At some point, adding more events means adding more people, which adds complexity. An alternative is generating revenue that scales differently. Consider: corporate team-building packages sold as annual retainers ($3,000–$5,000 per year for one quarterly event), birthday party packages bundled as “gold/silver/bronze” tiers with different pricing (not custom quotes, which consume time), or group lesson memberships (a local league of 8–12 people who book monthly for $150–$200 per session, which requires minimal incremental work once set up).

These models work because they reduce the number of custom negotiations you do. Instead of quoting 50 events, you’re managing 6–8 retainer relationships and a subscription base. A retainer client paying $4,000 annually for 4 events is $1,000 per event with 80% less sales work than a one-off booking. For a two-person team, 50% of revenue from retainers or subscriptions can double your profit margin.

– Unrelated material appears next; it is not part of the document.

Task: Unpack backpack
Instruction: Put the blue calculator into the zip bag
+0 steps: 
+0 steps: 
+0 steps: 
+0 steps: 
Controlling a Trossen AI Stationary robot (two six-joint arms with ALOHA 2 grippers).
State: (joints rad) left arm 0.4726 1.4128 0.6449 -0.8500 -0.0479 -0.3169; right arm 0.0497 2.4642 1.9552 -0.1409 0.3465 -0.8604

You can also offer instructor training or certification courses to serious hobbyists or other operators in nearby cities. This is high-margin work ($1,500–$3,000 per training, 6–8 hours of your time) with minimal equipment wear.

Key Metrics to Track

  • Revenue per event — gross income divided by number of events; should improve as you scale and raise prices
  • Revenue per labor hour — total monthly revenue divided by total hours worked (you + team); should stay flat or improve as you build systems
  • Booking rate — percentage of inquiries that convert to bookings; directly reflects sales skill and market demand
  • Event cancellation rate — cancellations by client divided by total bookings; more than 10% suggests pricing is wrong or communication is unclear
  • Repeat client rate — clients who book again within 12 months; track separately from referral rate
  • Cost per event — fuel, equipment wear, supplies, and labor; should be 30–40% of revenue per event
  • Team utilization — hours scheduled divided by available hours; anything below 50% means excess capacity
  • Customer satisfaction — keep a simple 1–5 rating per event or survey every 10th client; anything below 4.5 is a warning sign

Common Scaling Mistakes

  • Hiring too early — Adding staff when you could raise prices or optimize your solo model. Your first hire should happen because you’re turning away business, not because you’re tired.
  • Hiring the wrong person — Hiring a friend or a cheap option instead of someone with safety instincts and client-facing skills. One bad instructor can damage your reputation faster than one person can repair it.
  • Keeping prices flat as you scale — Assuming you can compete on low prices once you have employees. You can’t. Raise rates to 15–25% above your current level as you add team members.
  • No systems in place — Trying to manage multiple instructors without documented processes. Each person will do things differently, and quality will suffer.
  • Over-expanding geographically — Taking events two hours away because a client asked, then realizing fuel and time eroded margins. Geographic focus keeps drive time low and team utilization high.
  • Ignoring liability as you scale — Assuming one person’s event is as safe as another’s. Spot-check frequently and invest in quality liability insurance that covers your full team.
  • Losing touch with client experience — Stepping out of events entirely and assuming everything is fine. You need to stay plugged into how clients experience the business.
  • Scaling before you’re profitable — Growing headcount without the revenue to support it. Make sure each team member is profitable within 3 months of hire, or don’t hire.